Severity of the 2012 drought will no doubt draw calls for law makers to pass some sort of ad hoc disaster aid legislation. Fairly early in the drought, analysts began drawing comparisons to 1988. As heat intensified and crops withered, chatter surfaced as to whether 2012 conditions are as bad as the 1930s. Such comparisons intensify pressure for Congress to provide disaster aid.
Law makers should tread carefully.
A colleague asked whether disaster payments would undermine the crop insurance system. My colleague was focusing on moral hazard. Moral hazard is a situation where parties tend to take undue risks because they do not bear the full costs of taking that risk.
Any number of farm bills stretching back 25 years have contained legislation improving federal crop insurance. Those "improvements" include taxpayers picking up 65% or so of the tab for the premiums on federally subsidized products. At one time, taxpayers also foot the bill for all of the administrative costs on federally subsidized products. Those costs could run another 20% to 22% of the premium.
As politicians crafted those farm bills they admonished farmers to learn how to use tax payer subsidized crop insurance to manage weather/production risk because ad hoc disaster aid legislation would be no more. When disaster struck, those hardest hit contacted their legislators. Almost no politician can resist passing out tax payer dollars to constituents in hopes that Washington largess will buy a vote, especially in an election year and the election might be close. Such disaster bills encouraged farmers to take undue risks because they "knew" Washington would bail them out if the going got tough enough.

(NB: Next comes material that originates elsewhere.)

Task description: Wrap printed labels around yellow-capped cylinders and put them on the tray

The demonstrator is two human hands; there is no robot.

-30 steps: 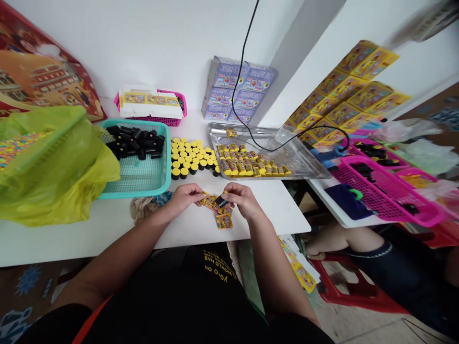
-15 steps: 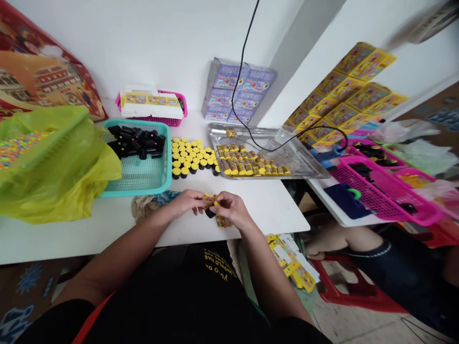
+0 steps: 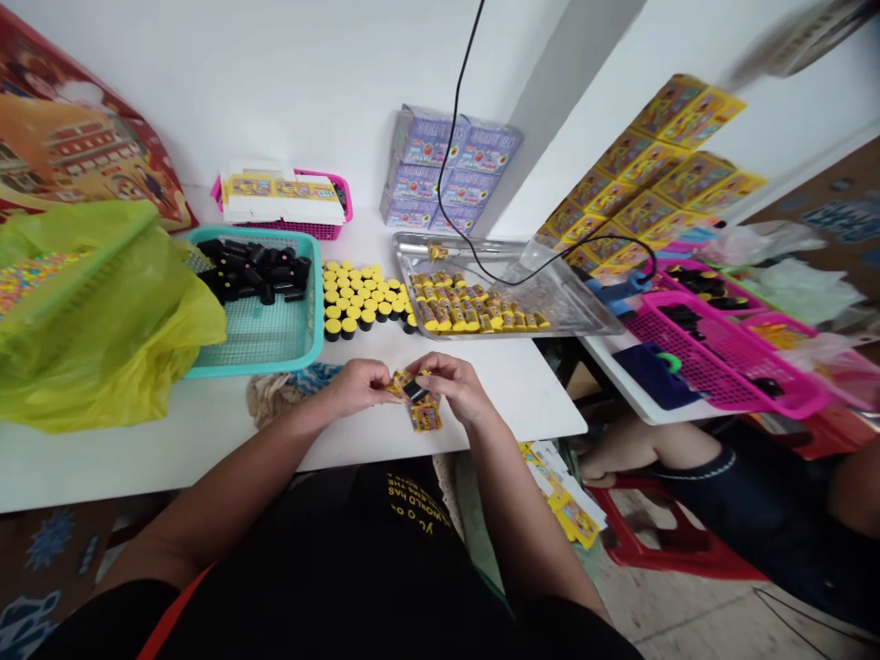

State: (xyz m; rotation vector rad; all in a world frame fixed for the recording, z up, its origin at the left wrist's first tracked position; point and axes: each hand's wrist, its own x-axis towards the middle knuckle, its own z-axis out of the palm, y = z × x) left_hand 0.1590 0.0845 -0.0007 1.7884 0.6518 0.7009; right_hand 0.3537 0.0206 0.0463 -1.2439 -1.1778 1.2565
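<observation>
Bright, even, diffuse light fills the scene, so the white wall (image 3: 309, 82) and the white table (image 3: 206, 435) nearly wash out, and only faint, soft shadows lie under the left hand (image 3: 361, 385) and right hand (image 3: 459, 387). The metal tray (image 3: 577, 307) carries pale glare on its bare floor. The middle is sharp, though the print on the yellow labels (image 3: 426, 417) is too small to read, while the wide lens bows the table's edge, stretches the yellow boxes (image 3: 660, 183) at right and smears the upper right corner.

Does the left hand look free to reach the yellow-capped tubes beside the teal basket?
Probably yes: only bare table lies between the left hand and the yellow-capped tubes, though it holds stickers.
</observation>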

Call me a slow learner. Over several farm bill cycles I wrote stories passing on to farmers the Congressional admonishment to buy crop insurance because no aid would come in event of disaster. After being proven wrong three or four times with ad hoc disaster legislation, I stopped writing such stories.
Will politicians craft disaster aid this go around? That question reminds me of a sign once seen in a lobbyist's office. It read, "Those who know politics best, forecast least."

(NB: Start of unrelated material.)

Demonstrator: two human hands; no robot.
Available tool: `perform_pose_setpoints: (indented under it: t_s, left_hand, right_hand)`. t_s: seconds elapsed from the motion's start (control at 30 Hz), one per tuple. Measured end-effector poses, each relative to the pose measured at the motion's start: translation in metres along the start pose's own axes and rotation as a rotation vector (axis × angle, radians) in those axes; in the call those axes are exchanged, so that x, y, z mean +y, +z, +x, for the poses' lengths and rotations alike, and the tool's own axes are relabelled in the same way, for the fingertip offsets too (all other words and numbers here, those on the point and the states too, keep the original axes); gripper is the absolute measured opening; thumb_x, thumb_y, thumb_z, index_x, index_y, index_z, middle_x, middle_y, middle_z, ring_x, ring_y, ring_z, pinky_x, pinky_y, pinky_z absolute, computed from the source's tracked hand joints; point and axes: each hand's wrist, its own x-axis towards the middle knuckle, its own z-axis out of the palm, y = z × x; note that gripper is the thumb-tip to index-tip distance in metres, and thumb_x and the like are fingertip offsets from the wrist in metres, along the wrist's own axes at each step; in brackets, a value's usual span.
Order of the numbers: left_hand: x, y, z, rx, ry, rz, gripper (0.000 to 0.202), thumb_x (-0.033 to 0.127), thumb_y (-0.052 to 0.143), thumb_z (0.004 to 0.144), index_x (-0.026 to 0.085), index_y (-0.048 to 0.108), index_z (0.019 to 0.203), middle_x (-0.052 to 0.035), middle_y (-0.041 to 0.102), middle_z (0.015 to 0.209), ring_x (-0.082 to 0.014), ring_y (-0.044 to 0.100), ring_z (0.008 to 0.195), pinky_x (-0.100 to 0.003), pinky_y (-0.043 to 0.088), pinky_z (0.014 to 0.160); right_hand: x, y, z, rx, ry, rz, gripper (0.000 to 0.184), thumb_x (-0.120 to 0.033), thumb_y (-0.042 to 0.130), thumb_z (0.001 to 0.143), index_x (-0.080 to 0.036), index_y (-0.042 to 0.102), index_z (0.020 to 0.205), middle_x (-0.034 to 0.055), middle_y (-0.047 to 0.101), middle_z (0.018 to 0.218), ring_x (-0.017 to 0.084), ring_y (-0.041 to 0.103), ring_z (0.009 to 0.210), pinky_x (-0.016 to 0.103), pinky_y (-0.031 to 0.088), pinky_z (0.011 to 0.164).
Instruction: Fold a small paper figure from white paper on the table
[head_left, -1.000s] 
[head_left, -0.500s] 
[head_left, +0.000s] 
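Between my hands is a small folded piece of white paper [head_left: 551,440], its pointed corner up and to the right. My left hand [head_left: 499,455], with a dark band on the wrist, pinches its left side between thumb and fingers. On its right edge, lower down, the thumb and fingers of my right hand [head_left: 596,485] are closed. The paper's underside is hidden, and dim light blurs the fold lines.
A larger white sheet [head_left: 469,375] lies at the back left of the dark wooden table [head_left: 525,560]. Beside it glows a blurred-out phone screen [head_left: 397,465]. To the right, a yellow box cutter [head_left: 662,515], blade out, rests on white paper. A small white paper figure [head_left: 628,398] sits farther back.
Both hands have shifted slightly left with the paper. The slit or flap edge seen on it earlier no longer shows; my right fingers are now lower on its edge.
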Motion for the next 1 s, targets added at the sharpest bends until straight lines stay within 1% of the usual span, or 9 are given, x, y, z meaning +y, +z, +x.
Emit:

Politicians may be able point to beefed-up crop insurance to justify not yielding to provide row crop disaster assistance. Making that same argument for not aiding livestock producers is more difficult. The short-term pain on livestock producers is at least as severe as on crop producers even if they have livestock gross margin insurance. Breeding herd liquidations may well have serious impacts on livestock producers long after the crop sector has mounted a recovery. The recovery in crops could come as early as next year, provided we do not have a repeat drought. Consumers will likely face higher food prices, particularly meat prices, indefinitely. Cow liquidations, which provide lean beef, may result in the lowest hamburger prices of the decade lying immediately ahead. Drought is also stressing a host of fruit, vegetable and specialty crop growers. Each one has a vote and can get a congress person's ear.
If politicians yield to provide ad hoc disaster aid to livestock, pressure will intensify to provide aid to row crops as well.

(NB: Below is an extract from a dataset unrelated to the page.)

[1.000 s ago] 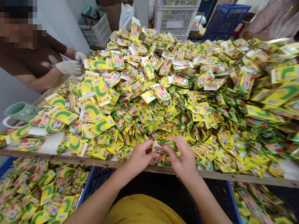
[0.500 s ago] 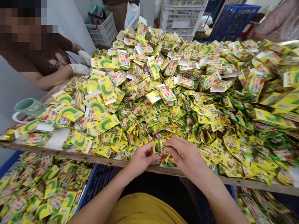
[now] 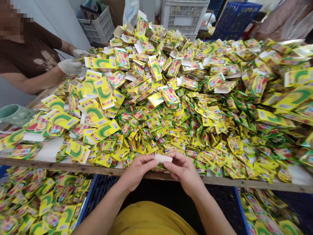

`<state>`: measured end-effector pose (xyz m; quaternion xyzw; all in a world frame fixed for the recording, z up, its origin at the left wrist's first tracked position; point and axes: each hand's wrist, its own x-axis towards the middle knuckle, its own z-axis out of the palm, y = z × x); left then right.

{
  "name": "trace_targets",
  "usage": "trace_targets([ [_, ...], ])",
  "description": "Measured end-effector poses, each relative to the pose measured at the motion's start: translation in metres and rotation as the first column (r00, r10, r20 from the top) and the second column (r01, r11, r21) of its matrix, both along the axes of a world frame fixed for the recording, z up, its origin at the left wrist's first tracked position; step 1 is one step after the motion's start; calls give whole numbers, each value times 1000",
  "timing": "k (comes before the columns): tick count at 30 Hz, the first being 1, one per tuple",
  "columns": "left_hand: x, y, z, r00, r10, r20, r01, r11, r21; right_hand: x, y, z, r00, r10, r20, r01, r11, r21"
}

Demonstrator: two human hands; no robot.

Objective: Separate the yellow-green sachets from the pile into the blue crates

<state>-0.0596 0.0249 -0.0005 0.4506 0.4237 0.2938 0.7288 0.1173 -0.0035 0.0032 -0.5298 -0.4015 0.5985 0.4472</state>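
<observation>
At the front edge of the table, my left hand [image 3: 138,170] and my right hand [image 3: 184,171] face each other with a small carton between them. The carton's white end flap [image 3: 163,159] is turned up toward me. Fingers and thumbs of both hands pinch it from either side, and the rest of the carton is mostly hidden. Just beyond my hands lies a heap of small green and yellow sachets [image 3: 156,125]. Yellow printed cartons [image 3: 99,112], some with open white flaps, are piled at the left and behind.
A wooden table edge [image 3: 97,169] runs in front of me. Below it stand blue crates, one full of filled cartons [image 3: 46,202]. A green mug [image 3: 17,115] sits at the left, near a co-worker's gloved hand [image 3: 69,67]. White crates [image 3: 184,18] stand behind the heap.
My hands have closed in on the carton, whose white flap now shows between them. The view has shifted slightly. The co-worker's gloved hands have also changed position.
</observation>
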Motion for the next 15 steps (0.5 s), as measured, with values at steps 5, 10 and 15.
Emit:
trace_targets([
  [5, 0, 5, 6, 988, 154, 27, -155, 988, 7, -13, 13, 1, 974, -92, 208, 27, 955, 296],
  [10, 3, 7, 2, 957, 256, 136, -235, 960, -155, -9, 20, -4, 973, -91, 213, 31, 963, 269],
  [15, 12, 3, 8, 923, 349, 164, -315, 927, -205, -7, 23, -6, 968, -92, 235, 18, 954, 300],
])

Politicians could make one move that would ease pressure on livestock feed prices without calling it direct disaster aid. That move would be easing the ethanol mandate in the renewable fuels standard.
Corn is about 79% of the cost to produce ethanol. Corn prices are up 50%. Relatively cheap oil caps gasoline prices. Ethanol margins look almost as dismal as the corn crop. The food advocates in the food vs. fuel debate will surely point out that requiring ethanol producers to operate at losses simply to meet a government mandate lacks logic. Granted rising co-product prices do ease some of the squeeze on ethanol margins.
From livestock producers' standpoint easing the ethanol mandate makes perfect sense. A coalition is pushing legislation – the "Renewable Fuels Standard Flexibility Act" (H.R. 3097). It would require a biannual review of ending corn stocks relative to their total use. The farther the stocks-to-use ratio falls below 10%, the more the proposed legislation would ease the renewable fuels mandate.
Unfortunately, politicians may not be able to navigate the political mine field to pass such legislation.